§ What to work on:
If a line of the data below holds the word "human", list it.

Records from a collection:
---*---

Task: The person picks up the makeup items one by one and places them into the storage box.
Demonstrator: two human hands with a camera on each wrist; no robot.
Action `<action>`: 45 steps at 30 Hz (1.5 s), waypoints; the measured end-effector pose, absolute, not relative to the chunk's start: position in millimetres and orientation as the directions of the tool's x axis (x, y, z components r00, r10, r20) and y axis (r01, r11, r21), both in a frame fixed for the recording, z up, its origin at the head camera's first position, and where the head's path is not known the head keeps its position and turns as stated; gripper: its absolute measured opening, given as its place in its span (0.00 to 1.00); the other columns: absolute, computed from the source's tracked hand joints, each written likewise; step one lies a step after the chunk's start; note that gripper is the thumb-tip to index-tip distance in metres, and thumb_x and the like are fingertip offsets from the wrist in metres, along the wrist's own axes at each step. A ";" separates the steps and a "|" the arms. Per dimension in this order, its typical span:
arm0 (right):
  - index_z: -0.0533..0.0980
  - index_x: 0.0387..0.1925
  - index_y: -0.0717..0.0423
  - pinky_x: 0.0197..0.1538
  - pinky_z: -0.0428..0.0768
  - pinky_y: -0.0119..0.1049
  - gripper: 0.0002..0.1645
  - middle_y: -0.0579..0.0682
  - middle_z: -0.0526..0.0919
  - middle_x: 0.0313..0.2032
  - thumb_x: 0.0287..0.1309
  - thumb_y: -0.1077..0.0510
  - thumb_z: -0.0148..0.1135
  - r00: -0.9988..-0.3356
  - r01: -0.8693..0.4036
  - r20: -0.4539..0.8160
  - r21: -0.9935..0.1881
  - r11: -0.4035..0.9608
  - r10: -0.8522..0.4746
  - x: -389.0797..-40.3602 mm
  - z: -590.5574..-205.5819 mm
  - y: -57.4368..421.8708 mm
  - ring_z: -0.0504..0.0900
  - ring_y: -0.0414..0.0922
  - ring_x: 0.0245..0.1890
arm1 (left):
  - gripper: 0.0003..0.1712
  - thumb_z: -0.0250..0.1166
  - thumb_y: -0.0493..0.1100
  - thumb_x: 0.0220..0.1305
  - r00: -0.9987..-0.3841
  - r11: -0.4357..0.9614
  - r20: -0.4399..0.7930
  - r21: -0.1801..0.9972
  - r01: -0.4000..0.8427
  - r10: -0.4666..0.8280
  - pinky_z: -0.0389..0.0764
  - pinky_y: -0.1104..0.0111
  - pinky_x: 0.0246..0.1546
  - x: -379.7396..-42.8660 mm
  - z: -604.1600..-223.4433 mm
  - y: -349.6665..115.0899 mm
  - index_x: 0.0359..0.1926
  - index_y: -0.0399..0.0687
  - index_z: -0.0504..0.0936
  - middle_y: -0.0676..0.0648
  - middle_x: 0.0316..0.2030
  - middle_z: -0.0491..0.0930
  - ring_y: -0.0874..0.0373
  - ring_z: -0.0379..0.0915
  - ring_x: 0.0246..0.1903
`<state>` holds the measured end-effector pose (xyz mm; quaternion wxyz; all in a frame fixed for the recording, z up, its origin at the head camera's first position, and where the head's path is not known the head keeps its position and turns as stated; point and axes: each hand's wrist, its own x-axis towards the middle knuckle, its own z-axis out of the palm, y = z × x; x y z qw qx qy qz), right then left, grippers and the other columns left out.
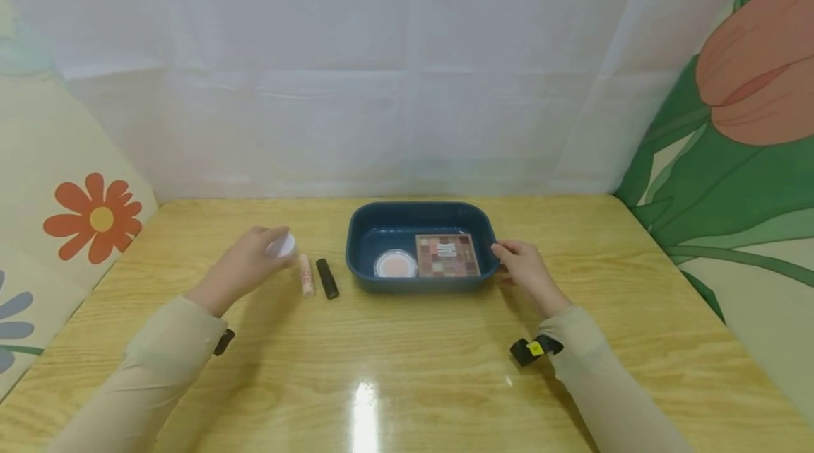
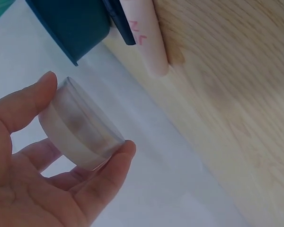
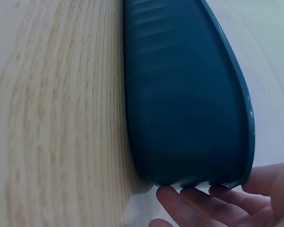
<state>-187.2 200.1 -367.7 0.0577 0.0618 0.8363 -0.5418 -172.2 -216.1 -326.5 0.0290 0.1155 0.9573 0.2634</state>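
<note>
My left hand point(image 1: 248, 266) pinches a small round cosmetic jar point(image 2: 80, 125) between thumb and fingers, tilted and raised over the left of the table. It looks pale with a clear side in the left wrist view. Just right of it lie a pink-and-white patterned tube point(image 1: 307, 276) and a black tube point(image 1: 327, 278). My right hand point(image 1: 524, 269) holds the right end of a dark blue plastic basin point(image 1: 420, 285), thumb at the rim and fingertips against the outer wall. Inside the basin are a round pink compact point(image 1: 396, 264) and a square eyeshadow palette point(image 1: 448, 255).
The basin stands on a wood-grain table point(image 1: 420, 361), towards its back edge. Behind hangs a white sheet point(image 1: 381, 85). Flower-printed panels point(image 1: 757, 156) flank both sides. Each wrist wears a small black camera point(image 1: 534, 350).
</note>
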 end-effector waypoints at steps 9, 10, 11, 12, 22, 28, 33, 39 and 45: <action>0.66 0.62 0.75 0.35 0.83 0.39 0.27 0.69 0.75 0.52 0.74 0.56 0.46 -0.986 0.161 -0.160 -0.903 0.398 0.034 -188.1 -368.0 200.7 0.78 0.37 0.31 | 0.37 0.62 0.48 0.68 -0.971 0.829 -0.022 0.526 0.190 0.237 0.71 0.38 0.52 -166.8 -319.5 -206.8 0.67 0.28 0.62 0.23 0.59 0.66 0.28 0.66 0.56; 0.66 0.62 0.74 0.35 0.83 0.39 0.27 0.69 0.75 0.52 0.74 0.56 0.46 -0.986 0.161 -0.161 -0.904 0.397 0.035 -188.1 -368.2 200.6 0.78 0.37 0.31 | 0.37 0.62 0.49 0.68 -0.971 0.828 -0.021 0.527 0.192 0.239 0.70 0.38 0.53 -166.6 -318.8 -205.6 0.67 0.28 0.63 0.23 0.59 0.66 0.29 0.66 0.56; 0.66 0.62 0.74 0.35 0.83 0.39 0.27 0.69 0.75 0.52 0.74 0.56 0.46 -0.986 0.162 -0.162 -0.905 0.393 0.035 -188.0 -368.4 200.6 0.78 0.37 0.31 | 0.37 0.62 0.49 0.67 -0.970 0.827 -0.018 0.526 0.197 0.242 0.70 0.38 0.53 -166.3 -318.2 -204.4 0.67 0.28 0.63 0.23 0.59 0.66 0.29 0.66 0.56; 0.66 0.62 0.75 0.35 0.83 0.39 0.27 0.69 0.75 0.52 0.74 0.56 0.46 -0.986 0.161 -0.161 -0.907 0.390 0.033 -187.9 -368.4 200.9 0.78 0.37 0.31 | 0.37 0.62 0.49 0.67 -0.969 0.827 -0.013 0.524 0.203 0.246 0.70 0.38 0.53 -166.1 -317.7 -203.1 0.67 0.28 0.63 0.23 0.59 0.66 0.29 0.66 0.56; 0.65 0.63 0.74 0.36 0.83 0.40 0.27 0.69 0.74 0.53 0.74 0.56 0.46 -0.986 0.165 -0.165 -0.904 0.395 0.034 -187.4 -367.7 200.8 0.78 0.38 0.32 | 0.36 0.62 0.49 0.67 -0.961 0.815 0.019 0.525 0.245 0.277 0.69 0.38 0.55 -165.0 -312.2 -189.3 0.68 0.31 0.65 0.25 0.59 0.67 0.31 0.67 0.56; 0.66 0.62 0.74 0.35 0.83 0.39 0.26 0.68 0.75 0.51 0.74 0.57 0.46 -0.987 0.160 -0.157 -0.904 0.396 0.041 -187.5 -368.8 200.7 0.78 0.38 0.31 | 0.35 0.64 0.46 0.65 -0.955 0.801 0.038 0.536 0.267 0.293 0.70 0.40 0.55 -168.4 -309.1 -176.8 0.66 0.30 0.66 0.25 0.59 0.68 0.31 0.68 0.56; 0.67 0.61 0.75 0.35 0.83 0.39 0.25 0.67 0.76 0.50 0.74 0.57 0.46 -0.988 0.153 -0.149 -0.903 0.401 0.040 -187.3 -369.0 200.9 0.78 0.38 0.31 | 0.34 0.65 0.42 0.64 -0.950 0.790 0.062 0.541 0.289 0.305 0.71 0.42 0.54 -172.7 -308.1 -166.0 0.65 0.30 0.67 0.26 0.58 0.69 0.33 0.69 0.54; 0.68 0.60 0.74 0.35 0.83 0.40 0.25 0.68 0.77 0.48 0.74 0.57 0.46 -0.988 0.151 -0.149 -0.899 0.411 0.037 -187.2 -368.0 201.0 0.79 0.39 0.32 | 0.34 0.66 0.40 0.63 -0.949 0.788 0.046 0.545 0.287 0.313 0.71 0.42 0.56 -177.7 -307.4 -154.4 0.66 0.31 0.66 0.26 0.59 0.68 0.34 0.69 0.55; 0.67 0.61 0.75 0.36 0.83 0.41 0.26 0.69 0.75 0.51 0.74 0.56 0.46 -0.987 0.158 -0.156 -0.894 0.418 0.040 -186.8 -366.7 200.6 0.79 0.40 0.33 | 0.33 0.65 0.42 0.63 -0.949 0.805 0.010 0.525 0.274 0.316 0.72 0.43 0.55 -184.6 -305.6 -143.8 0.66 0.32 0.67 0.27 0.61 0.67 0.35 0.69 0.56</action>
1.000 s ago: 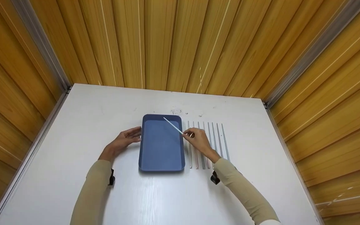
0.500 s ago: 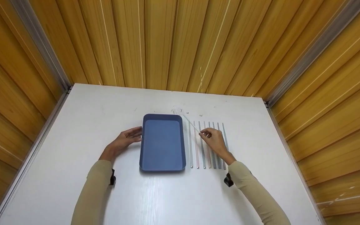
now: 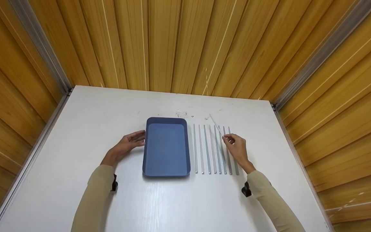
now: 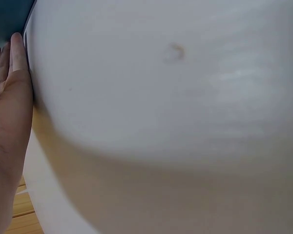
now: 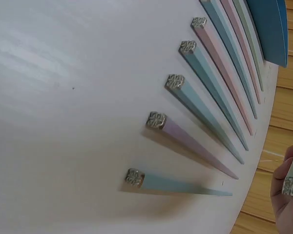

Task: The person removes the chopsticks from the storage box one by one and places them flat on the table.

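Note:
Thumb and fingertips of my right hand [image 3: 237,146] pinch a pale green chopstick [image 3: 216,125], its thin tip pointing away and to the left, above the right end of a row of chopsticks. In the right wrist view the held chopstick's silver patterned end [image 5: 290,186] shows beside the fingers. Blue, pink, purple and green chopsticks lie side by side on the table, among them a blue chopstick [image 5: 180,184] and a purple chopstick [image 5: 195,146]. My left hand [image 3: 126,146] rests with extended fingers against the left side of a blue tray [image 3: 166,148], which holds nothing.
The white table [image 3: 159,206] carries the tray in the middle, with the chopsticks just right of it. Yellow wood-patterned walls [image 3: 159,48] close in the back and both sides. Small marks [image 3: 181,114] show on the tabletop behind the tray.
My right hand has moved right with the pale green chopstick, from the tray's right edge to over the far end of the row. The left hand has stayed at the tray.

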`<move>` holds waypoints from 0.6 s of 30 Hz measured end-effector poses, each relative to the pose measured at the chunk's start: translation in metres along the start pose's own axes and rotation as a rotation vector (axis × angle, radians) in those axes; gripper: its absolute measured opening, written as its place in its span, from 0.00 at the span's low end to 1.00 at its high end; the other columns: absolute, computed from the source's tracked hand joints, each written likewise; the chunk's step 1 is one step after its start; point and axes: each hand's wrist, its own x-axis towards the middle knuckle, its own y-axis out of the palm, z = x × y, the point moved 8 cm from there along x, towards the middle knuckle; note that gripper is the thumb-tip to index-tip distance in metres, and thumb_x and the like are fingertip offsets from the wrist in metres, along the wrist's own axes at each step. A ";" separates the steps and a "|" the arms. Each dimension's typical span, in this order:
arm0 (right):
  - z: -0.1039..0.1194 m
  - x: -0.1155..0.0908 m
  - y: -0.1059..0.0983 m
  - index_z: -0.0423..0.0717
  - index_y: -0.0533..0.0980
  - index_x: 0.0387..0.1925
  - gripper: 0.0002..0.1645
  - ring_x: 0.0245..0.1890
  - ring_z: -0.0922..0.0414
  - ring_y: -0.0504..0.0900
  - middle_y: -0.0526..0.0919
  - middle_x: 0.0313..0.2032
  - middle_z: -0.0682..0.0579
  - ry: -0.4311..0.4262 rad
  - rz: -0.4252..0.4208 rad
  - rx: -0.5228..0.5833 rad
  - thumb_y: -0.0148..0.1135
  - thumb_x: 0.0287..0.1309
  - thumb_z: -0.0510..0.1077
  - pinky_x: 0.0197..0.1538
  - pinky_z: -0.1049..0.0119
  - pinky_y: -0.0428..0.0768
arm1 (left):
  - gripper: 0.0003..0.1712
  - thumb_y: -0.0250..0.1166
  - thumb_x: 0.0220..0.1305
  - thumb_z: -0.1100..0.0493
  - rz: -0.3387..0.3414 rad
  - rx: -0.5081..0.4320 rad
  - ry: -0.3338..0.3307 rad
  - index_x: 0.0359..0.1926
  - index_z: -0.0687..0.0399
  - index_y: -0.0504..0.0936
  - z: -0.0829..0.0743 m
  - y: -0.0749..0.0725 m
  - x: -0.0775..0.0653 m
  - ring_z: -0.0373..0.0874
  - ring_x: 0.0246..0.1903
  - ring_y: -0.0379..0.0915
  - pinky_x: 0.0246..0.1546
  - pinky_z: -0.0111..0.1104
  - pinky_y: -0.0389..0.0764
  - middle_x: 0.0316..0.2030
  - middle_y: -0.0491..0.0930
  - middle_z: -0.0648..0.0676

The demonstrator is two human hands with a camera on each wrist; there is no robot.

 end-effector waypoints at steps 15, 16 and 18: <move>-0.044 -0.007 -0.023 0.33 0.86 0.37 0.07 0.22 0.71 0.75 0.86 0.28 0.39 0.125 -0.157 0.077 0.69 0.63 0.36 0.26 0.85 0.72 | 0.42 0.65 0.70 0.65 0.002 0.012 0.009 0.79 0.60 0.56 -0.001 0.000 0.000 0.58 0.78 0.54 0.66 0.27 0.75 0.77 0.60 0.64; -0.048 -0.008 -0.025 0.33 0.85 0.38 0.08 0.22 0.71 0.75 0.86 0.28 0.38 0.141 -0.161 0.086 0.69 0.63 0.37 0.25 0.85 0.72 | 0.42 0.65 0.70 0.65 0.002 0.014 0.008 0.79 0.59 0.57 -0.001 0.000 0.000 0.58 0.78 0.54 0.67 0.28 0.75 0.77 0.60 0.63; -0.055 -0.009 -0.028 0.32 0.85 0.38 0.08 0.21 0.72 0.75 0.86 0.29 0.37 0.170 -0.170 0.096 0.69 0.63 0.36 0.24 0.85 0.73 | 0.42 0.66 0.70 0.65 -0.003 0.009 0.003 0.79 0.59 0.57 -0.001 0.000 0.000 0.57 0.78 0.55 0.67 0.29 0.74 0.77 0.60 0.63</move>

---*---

§ Your response:
Demonstrator: two human hands with a camera on each wrist; no robot.
The demonstrator is two human hands with a camera on each wrist; there is no robot.

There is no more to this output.